I wrote my own comet webserver in Java to run Mibbit (Hopefully I'll open
source it one day soon - maybe when facebook acquire me lol). It's pretty
awesome IMHO, and happily handles thousands of concurrent users in a single
thread, doing thousands of http requests a second, on a medium size VPS
server.

Writing your own stuff makes perfect sense. Here's why I personally did it

* Comet is very important to a realtime app. I wanted to make sure I had the best server in the world for that.

* I wanted to learn the complete low level details so I could be sure that the protocol,systems,etc were best possible, and just so I know exactly what's going on under the hood. (Knowing the whole code base inside out means I can really heavily optimize)

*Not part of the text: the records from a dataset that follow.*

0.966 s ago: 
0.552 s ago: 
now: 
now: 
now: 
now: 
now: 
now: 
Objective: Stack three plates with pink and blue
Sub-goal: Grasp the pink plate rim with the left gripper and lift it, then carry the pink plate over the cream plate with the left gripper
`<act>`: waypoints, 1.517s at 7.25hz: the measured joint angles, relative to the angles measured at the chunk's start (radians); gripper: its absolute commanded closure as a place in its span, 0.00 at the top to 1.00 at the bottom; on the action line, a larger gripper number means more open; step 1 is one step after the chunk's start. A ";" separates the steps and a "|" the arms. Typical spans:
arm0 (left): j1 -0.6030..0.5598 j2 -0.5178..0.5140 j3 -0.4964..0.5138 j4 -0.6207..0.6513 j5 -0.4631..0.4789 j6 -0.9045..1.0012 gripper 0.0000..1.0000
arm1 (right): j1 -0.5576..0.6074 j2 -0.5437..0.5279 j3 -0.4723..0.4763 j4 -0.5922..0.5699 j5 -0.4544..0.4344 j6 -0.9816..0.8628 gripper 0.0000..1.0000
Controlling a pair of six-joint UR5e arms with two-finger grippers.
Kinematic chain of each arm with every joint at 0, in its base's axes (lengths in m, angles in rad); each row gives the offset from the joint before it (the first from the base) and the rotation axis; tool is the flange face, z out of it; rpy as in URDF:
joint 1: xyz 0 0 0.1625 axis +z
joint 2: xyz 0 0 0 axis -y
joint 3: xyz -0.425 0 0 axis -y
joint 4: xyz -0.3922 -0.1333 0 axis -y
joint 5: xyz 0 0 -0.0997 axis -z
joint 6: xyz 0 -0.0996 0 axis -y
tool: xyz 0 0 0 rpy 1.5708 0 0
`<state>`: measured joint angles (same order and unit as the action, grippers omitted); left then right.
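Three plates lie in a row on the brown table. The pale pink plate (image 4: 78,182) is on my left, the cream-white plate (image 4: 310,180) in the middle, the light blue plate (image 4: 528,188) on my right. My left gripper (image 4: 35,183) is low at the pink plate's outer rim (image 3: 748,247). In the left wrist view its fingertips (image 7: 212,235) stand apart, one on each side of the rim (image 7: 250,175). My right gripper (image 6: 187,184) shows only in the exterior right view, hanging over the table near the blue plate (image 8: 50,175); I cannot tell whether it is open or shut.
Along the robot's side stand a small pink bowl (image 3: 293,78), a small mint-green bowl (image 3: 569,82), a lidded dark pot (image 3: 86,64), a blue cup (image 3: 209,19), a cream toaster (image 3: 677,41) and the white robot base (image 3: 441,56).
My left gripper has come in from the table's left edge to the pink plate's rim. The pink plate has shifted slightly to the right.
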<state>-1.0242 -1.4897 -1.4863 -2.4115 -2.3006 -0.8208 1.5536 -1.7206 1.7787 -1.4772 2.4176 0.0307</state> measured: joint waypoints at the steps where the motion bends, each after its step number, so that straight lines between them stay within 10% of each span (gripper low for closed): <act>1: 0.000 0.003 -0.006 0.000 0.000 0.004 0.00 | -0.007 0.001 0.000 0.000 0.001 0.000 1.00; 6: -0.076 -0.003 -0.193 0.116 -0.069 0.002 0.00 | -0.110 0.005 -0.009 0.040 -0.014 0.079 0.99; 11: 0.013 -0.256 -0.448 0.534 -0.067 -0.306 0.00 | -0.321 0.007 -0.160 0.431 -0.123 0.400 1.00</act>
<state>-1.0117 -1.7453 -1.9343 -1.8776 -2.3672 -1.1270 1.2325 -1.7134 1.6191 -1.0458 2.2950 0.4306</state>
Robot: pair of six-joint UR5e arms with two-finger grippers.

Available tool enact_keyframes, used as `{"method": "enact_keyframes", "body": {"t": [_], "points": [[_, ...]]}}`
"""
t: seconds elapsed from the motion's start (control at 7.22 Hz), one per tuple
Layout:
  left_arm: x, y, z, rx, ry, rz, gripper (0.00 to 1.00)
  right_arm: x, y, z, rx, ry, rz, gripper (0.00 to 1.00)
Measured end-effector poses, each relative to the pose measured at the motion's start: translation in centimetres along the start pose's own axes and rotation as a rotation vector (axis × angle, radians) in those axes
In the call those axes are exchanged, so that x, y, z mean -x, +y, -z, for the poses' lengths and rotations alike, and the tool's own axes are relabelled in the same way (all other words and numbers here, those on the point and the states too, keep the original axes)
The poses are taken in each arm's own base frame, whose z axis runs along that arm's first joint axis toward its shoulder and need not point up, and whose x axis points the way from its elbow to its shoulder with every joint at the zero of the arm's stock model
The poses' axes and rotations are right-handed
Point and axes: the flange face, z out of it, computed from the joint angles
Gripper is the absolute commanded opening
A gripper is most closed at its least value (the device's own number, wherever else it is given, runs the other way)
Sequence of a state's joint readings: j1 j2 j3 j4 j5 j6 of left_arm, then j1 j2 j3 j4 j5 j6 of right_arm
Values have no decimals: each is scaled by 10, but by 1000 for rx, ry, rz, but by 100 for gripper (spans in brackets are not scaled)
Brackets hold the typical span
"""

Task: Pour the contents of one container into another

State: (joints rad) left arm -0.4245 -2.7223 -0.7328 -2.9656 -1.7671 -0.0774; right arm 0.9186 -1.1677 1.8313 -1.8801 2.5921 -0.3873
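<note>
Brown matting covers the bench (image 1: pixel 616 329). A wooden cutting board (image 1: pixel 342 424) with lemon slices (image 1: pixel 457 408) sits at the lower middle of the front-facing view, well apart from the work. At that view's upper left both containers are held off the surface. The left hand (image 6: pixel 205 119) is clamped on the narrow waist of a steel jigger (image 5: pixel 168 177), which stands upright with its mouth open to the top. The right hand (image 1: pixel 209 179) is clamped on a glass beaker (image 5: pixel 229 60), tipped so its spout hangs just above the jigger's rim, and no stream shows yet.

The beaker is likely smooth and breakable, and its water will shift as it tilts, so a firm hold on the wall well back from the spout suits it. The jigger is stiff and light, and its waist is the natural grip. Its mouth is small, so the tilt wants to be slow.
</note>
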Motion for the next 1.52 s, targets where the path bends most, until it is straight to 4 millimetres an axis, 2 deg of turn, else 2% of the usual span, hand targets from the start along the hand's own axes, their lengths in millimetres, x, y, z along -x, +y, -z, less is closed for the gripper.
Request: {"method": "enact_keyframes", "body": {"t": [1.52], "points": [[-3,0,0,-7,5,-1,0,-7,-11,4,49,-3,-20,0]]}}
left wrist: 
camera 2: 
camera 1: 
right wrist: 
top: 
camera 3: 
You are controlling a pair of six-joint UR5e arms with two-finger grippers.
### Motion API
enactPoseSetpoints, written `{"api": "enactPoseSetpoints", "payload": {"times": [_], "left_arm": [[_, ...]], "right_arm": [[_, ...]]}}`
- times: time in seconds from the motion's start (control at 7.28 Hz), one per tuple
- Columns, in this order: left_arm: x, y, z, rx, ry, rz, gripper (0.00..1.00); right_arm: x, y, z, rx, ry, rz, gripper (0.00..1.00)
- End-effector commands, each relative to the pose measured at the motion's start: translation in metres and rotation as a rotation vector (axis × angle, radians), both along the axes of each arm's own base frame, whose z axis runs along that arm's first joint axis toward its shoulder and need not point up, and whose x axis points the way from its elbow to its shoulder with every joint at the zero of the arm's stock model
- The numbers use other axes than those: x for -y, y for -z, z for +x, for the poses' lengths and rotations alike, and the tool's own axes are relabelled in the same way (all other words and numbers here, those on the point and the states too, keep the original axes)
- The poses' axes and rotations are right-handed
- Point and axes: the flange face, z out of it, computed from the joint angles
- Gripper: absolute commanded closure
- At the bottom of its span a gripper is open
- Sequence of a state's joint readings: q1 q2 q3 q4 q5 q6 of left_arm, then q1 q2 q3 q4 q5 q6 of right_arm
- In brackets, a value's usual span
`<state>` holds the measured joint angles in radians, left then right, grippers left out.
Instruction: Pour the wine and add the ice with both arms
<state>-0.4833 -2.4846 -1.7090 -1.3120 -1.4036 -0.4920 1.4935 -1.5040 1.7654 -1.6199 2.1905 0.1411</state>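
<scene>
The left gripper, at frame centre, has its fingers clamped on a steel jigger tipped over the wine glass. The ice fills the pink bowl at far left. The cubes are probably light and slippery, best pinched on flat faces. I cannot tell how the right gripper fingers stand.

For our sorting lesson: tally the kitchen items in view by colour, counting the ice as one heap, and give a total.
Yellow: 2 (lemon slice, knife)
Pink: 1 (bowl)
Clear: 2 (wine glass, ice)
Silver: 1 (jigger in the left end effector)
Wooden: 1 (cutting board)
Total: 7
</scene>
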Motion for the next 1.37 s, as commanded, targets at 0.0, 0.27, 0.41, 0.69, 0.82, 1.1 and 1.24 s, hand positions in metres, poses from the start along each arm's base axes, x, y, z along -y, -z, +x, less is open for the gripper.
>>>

* One of the worst situation you can ever be in IMHO, is trying to find a bug, which ends up being in some badly written 3rd party lib. If it's in your own code, it's far easier to find+fix.

* It's not that hard. It's just webserver networking etc code.

Yes there were other comet servers out there, but they all seemed pretty
'general purpose', overly complex, etc for what I wanted.

I think the take-away from the Tornado release isn't "Wow! There's a new web
framework here you should use it!". It should be "If it makes sense to
reinvent the wheel, you should totally reinvent the wheel."

The amount you learn in the process is invaluable in itself.

------
jacobian
I've spent the last two weeks at Python conferences in Argentina and Brazil,
have been following the news from DjangoCon, and like to think I've got a
pretty good pulse on the Python web community.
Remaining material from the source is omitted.